Sosyolog Prof. Şerif Mardin de, “Çapını ihata edemediğimiz zirvelerde bir dehadır!” der.
Alay müftüsü Osman Nuri Efendi ise, “Sizin Üstadınızda öyle bir deha, öyle bir kabiliyet var ki, dünyadaki devletlerin siyaseti Üstada verilse hepsini idâre eder”3 demiştir.
Bediüzzaman, modern ilimlerle mânevî ilimleri harmanlayarak başta Müslüman olarak ferdin, âilenin, toplumun; Hıristiyan âlemi ve insanlığın bütün hastalıklarını teşhis ederek aklî, mantıkî, ilmî çareler üretmiş dünya çapında bir mütefekkirdir.
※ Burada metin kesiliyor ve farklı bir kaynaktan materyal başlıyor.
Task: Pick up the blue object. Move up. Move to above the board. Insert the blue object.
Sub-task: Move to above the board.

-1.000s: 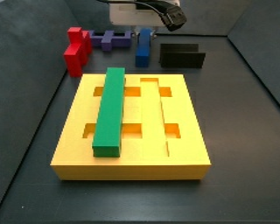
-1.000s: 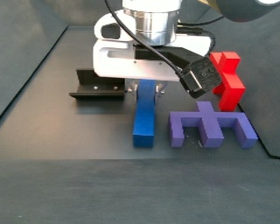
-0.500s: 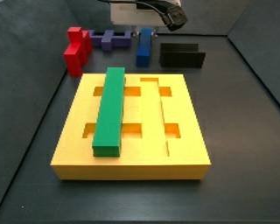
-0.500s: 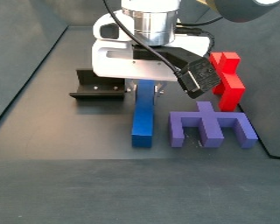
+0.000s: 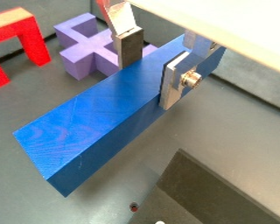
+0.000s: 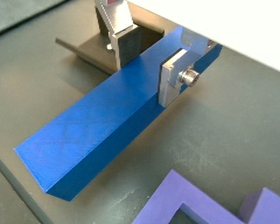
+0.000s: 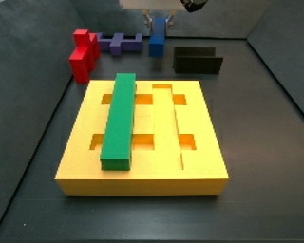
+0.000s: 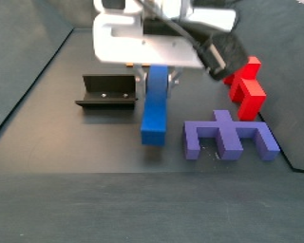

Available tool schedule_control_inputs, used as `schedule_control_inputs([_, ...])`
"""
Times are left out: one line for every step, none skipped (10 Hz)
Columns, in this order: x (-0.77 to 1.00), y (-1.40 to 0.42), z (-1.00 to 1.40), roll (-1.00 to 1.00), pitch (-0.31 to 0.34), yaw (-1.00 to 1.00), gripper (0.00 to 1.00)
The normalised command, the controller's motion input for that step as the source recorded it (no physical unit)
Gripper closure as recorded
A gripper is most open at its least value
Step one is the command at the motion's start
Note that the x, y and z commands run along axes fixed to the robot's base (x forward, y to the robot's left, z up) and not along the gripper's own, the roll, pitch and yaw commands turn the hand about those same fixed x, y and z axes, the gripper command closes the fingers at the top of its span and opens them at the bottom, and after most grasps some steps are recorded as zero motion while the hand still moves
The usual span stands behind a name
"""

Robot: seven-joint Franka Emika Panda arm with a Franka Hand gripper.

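Note:
The blue object (image 5: 101,118) is a long saturated-blue bar, held at one end between my gripper's (image 5: 154,66) silver fingers; it also shows in a wrist view (image 6: 101,122) with the gripper (image 6: 146,66) closed on its sides. In a side view the blue object (image 7: 156,40) hangs under the gripper (image 7: 156,23) at the far end of the floor, beyond the board (image 7: 205,152). In a side view the blue object (image 8: 156,109) is blurred and off the floor, below the gripper (image 8: 159,71). The yellow-orange board has open slots and grooves.
A green bar (image 7: 119,119) lies in the board's left groove. A red piece (image 7: 84,52) and a purplish notched block (image 7: 115,42) stand at the far left, next to the blue bar. The dark fixture (image 7: 198,60) stands at the far right, also in a side view (image 8: 106,92).
The gripper has risen with the blue object in it; the bar has left the floor and looks blurred from the motion. Nothing else has moved.

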Motion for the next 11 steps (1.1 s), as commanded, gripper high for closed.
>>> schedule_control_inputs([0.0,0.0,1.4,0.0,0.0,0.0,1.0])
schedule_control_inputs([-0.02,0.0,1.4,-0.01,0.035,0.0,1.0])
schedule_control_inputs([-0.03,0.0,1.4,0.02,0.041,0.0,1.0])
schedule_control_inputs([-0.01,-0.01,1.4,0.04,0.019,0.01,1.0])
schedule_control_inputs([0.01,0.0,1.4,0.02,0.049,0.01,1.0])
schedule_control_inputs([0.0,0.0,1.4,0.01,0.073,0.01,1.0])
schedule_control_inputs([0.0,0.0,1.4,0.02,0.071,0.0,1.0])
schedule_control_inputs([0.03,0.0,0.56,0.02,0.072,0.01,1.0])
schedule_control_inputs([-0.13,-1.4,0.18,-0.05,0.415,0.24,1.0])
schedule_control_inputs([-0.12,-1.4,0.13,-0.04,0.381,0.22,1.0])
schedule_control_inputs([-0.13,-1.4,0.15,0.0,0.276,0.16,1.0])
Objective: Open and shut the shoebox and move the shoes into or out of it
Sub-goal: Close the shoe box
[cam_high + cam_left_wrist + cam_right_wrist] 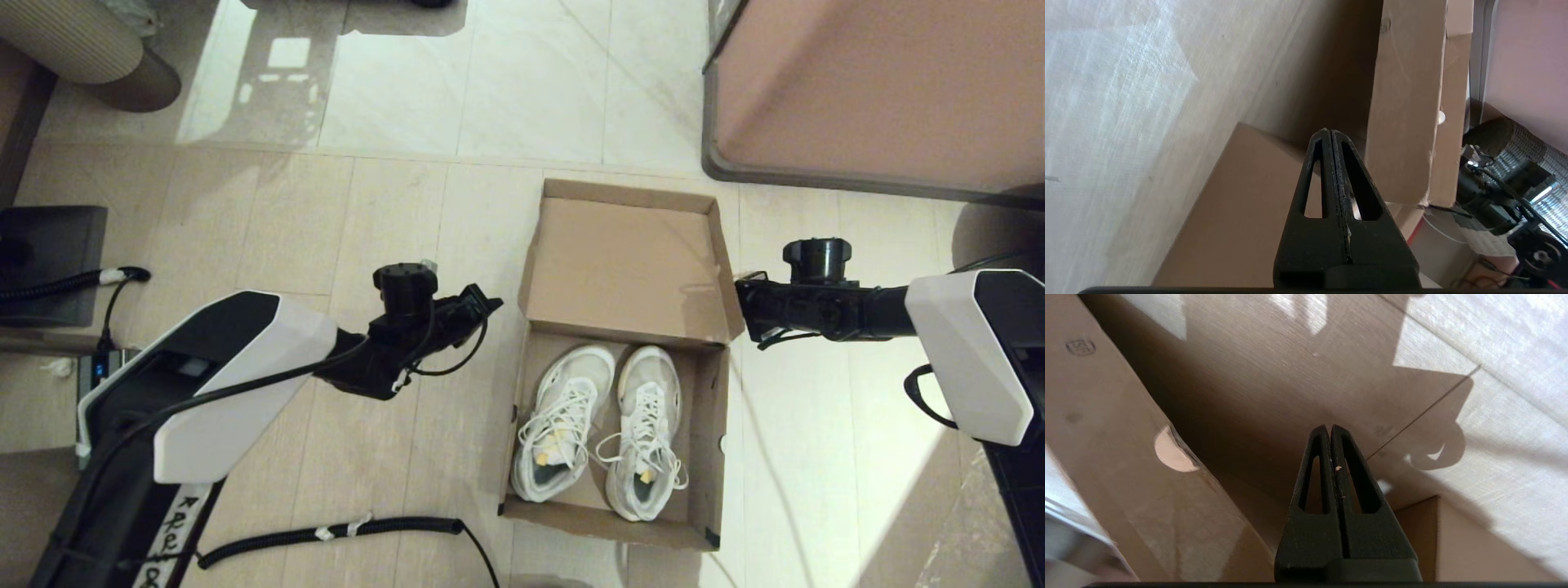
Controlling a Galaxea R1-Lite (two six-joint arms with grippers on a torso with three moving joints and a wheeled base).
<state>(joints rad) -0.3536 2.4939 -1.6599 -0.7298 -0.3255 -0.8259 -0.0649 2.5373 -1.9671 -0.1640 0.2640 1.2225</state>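
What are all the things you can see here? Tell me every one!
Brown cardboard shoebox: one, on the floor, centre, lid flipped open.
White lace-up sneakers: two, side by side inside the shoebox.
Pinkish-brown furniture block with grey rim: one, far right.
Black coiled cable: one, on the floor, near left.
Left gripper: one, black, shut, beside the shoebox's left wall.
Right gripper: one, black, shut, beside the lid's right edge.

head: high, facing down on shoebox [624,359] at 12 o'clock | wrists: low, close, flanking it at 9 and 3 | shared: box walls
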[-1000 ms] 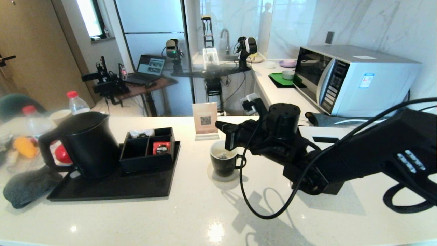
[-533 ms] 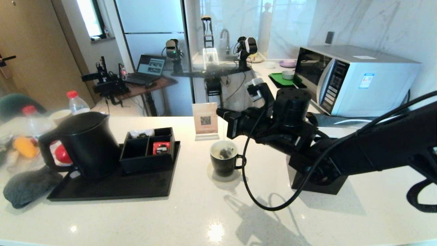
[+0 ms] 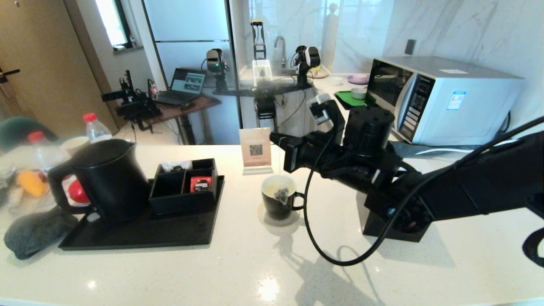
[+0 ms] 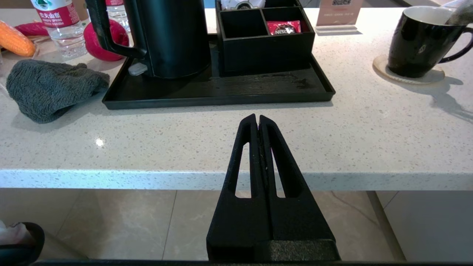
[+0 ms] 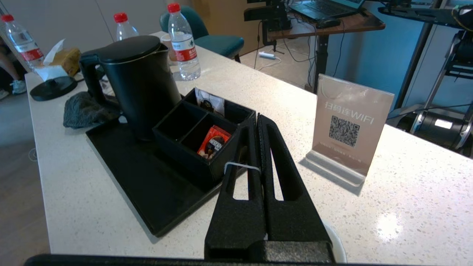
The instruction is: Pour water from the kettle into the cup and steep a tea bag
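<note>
One tea bag (image 3: 281,194) hangs at rim of black mug (image 3: 278,203), mid-table, on thin white string (image 5: 242,166) pinched in clenched right tool (image 3: 277,141) above. Bag light, limp, likely tears easily; hold by string only. Left tool (image 4: 258,122) clenched empty, near table edge. Kettle (image 3: 108,179) far left on tray (image 3: 140,236).

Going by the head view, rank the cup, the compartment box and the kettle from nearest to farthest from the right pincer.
1. The cup, just below the right pincer, which pinches the tea bag's string.
2. The compartment box, on the black tray, further left.
3. The kettle, at the tray's far left end.
</note>
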Tool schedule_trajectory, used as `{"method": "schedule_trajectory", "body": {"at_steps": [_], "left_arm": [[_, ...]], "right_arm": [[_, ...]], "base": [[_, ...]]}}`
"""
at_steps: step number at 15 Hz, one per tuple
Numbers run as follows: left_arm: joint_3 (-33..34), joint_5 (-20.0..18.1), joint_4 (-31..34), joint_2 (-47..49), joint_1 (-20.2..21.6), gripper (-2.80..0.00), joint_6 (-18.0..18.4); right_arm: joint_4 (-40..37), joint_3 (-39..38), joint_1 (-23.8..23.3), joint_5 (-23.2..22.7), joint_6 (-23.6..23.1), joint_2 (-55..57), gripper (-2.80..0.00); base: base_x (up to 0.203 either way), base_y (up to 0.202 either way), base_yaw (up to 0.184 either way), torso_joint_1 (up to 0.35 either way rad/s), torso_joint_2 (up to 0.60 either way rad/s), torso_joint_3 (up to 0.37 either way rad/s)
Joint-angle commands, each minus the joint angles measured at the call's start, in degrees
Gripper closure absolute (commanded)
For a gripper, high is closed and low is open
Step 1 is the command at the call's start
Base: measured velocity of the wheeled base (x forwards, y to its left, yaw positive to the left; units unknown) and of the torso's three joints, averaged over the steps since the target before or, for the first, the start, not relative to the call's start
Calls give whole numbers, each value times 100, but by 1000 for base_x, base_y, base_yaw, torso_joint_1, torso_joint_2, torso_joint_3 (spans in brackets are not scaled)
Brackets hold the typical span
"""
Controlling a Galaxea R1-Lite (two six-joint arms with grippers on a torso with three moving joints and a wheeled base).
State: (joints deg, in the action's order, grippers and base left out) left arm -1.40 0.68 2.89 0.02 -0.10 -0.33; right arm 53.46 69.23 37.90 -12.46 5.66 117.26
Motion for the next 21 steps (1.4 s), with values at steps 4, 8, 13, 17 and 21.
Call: {"method": "schedule_trajectory", "body": {"at_steps": [4, 8, 13, 17, 21], "left_arm": [[0, 2, 1, -2, 1, 0, -11], [0, 2, 1, -2, 1, 0, -11], [0, 2, 1, -2, 1, 0, -11], [0, 2, 1, -2, 1, 0, -2], [0, 2, 1, -2, 1, 0, -2]], "right_arm": [[33, -131, 7, -8, -21, -98, 0], [24, -147, -2, 25, -25, -151, 0], [76, -455, -1, 103, -98, -265, 0], [86, -481, -11, 103, -100, -265, 0], [86, -483, -32, 140, -100, -390, 0]], "base": [[0, 0, 0, 0, 0, 0], [0, 0, 0, 0, 0, 0], [0, 0, 0, 0, 0, 0], [0, 0, 0, 0, 0, 0], [0, 0, 0, 0, 0, 0]]}}
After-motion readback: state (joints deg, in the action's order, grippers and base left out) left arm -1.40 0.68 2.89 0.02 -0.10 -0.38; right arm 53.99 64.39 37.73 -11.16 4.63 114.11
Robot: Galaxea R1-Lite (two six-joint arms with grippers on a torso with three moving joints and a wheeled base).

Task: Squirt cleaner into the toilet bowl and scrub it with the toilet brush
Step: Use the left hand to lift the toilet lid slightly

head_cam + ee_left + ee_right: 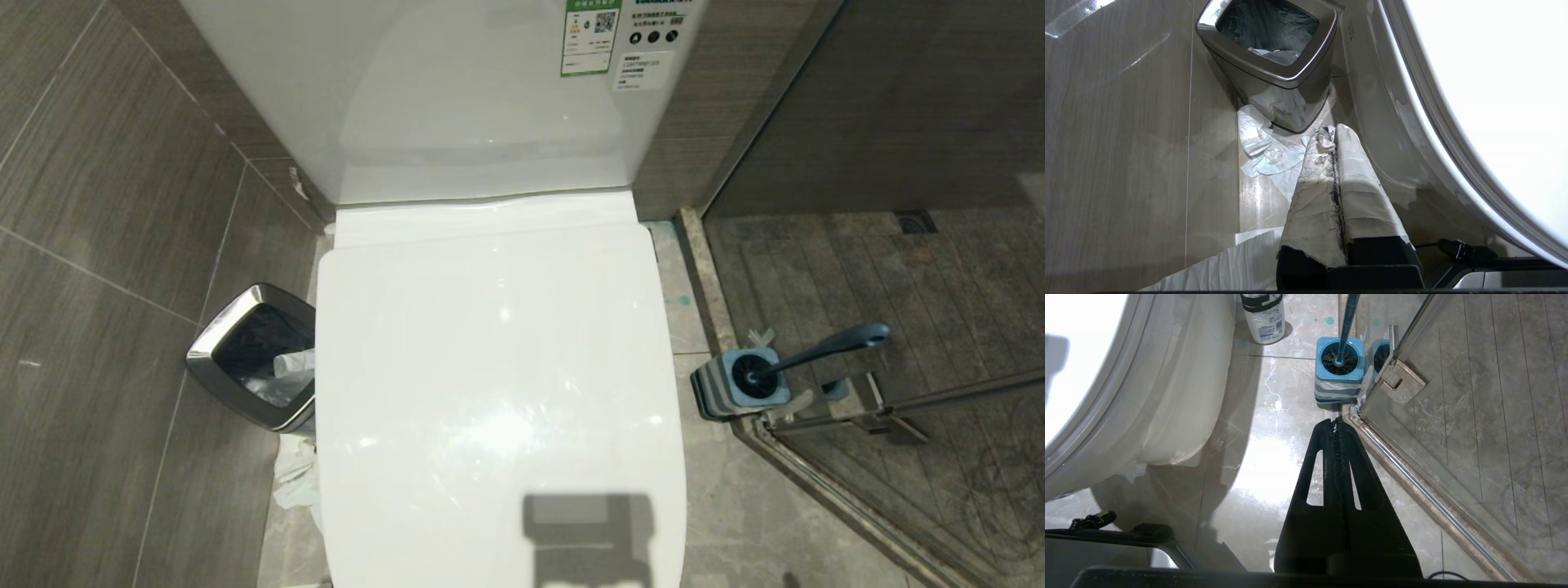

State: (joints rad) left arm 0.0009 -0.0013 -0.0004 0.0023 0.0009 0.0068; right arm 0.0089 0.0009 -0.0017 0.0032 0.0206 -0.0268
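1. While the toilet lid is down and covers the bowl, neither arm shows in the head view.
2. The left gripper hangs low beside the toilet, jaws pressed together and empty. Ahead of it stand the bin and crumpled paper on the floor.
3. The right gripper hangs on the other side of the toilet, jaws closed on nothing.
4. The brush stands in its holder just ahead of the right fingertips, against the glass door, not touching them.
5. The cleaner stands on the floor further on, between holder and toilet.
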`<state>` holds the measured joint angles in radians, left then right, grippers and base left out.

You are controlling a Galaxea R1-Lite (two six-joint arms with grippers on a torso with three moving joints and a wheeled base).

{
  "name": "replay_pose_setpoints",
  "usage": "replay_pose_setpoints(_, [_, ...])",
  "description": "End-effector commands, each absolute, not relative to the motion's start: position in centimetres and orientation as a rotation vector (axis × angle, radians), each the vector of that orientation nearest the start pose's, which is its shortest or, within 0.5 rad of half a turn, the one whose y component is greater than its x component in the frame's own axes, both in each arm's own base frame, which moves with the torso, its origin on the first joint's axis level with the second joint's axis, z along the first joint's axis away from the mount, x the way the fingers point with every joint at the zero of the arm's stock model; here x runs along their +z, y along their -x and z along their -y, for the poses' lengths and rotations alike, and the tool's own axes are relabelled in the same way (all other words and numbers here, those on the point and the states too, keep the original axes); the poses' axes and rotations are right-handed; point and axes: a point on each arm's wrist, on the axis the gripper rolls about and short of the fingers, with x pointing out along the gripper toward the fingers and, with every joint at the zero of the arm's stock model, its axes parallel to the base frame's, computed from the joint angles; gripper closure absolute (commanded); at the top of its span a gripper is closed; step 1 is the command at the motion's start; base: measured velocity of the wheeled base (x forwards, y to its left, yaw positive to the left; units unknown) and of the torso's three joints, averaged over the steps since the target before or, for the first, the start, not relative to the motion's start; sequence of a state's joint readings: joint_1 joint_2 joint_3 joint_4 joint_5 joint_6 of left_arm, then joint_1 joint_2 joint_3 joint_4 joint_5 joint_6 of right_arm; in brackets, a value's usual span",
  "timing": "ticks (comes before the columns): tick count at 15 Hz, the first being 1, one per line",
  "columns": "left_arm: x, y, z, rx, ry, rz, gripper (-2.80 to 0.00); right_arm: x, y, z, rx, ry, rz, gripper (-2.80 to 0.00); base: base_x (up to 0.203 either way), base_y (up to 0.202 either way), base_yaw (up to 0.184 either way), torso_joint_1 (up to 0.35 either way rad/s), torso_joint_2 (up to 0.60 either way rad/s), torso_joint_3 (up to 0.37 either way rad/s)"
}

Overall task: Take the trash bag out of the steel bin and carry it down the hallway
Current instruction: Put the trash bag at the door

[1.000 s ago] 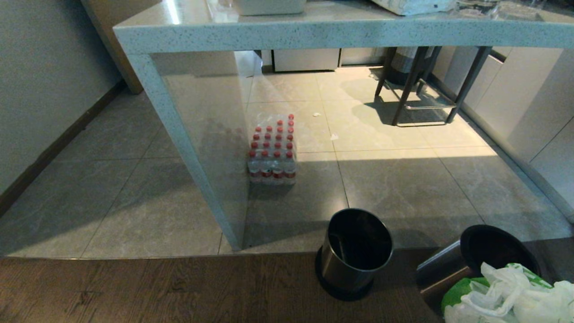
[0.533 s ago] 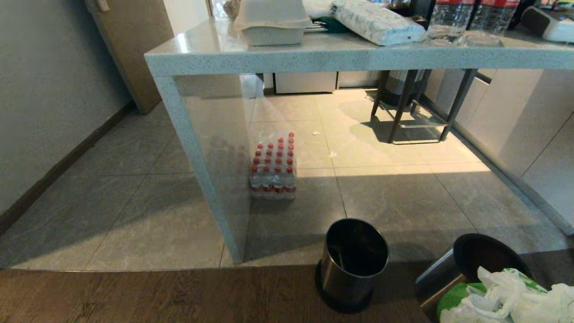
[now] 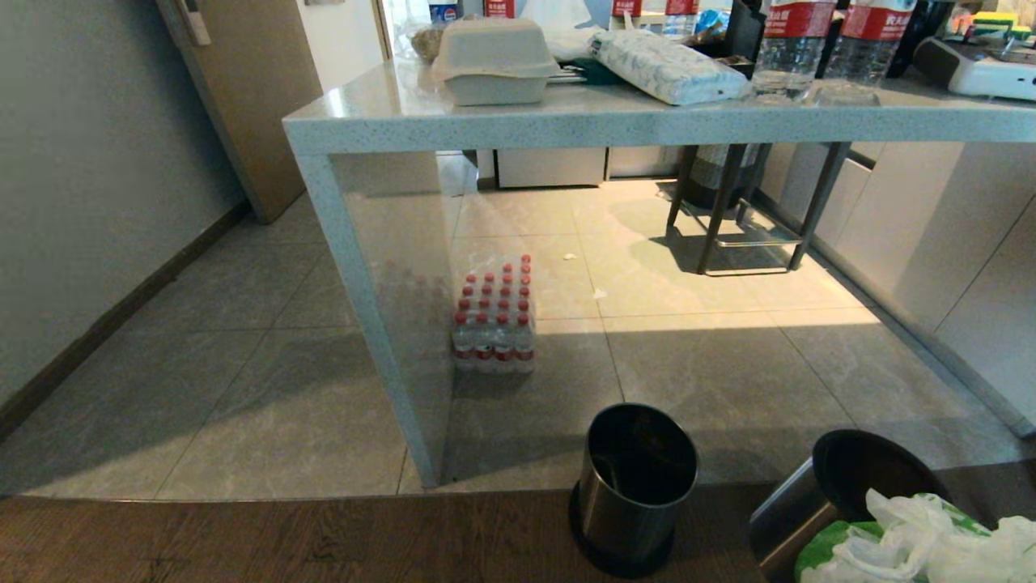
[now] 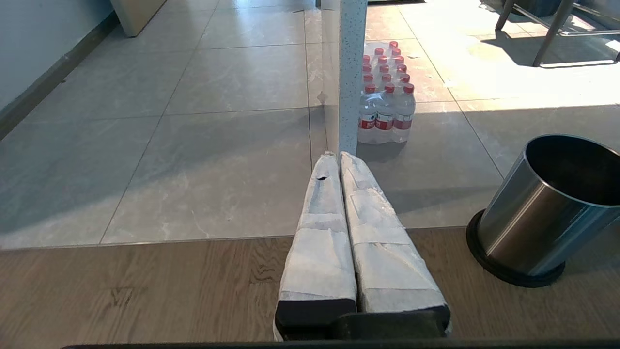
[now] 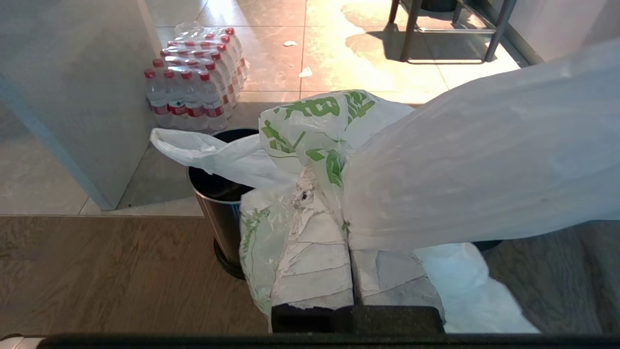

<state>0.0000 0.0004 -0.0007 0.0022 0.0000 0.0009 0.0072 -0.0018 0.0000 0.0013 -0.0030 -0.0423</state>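
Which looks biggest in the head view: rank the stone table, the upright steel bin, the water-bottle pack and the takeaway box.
1. stone table
2. steel bin, nearer the camera
3. water-bottle pack
4. takeaway box, farthest, so unsure

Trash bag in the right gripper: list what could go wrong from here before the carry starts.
1. The right gripper is shut on thin film of the trash bag; its weight may tear it or slip free.
2. A loose handle trails over a steel bin and could snag or tip it.
3. Another bin, a table leg and the bottle pack crowd the floor ahead, so turning could clip them.
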Motion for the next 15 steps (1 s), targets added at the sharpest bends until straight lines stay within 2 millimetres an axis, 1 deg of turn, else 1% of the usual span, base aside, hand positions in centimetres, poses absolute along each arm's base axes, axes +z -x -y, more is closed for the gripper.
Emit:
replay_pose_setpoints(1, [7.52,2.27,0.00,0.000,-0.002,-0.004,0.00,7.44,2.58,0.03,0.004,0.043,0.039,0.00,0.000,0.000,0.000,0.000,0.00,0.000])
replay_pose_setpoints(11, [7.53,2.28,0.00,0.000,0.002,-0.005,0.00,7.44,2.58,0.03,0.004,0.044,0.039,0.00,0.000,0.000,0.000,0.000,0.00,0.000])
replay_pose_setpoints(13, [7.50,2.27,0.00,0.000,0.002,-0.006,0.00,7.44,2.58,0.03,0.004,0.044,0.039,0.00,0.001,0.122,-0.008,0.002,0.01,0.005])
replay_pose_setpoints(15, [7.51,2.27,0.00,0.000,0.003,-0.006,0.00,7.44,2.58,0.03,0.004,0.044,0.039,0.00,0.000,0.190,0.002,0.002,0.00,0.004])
Bu ve benzeri tesbitler; Bediüzzaman’ın, zamanımızın ilimde “rasih”, yâni “derinlik sahibi” Kur’ân ve hadis otoritesi büyük bir müfessir, bir İslâm mütefekkiri olduğunu gösterir. Ki, Şarkiyatçı, Mevlânâ hayranı ve İslâm dostu Annemarie Schimmel’e “Said Nursî’nin eserleri birer harika. Avrupa’yı aydınlatacaktır. O çağın Mevlânâ’sı ve müceddididir” sözünü söylettirmiştir.
İlâhiyatçılar dahil, fen ve sosyal ilimlerde de ihtisas sahibi pek çok ilim adamı tarafından tasdik edilen bu gerçeğe; onun mücâdelelerle dolu çilekeş zîhayatının mahsûlü olan Risâle-i Nûr Külliyatı da delildir.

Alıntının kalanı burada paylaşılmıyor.